__DATA SEGMENT__
======

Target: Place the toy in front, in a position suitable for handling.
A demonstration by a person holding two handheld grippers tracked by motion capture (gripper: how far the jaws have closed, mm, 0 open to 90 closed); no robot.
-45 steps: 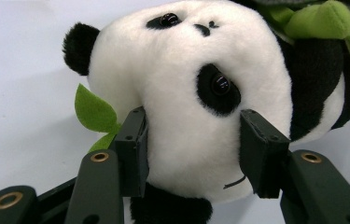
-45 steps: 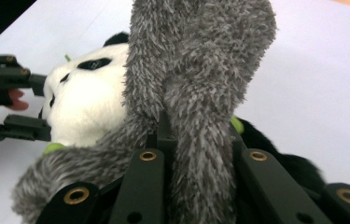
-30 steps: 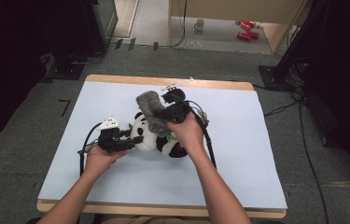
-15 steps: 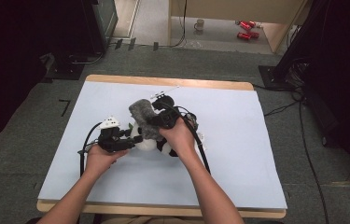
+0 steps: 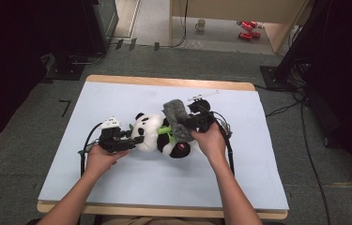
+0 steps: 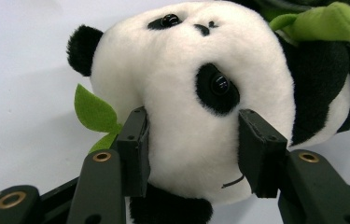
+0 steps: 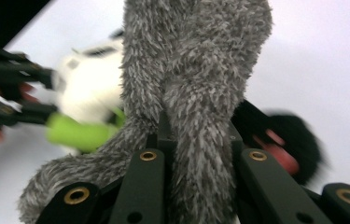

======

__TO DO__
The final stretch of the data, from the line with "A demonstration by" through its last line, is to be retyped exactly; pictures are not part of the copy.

__RESPONSE__
A demonstration by a person holding two handheld grippers tracked by motion capture (gripper: how far the jaws have closed, mm, 0 open to 90 closed); no robot.
-45 steps: 
-45 steps: 
-30 steps: 
-15 steps: 
+0 steps: 
+0 steps: 
+0 steps: 

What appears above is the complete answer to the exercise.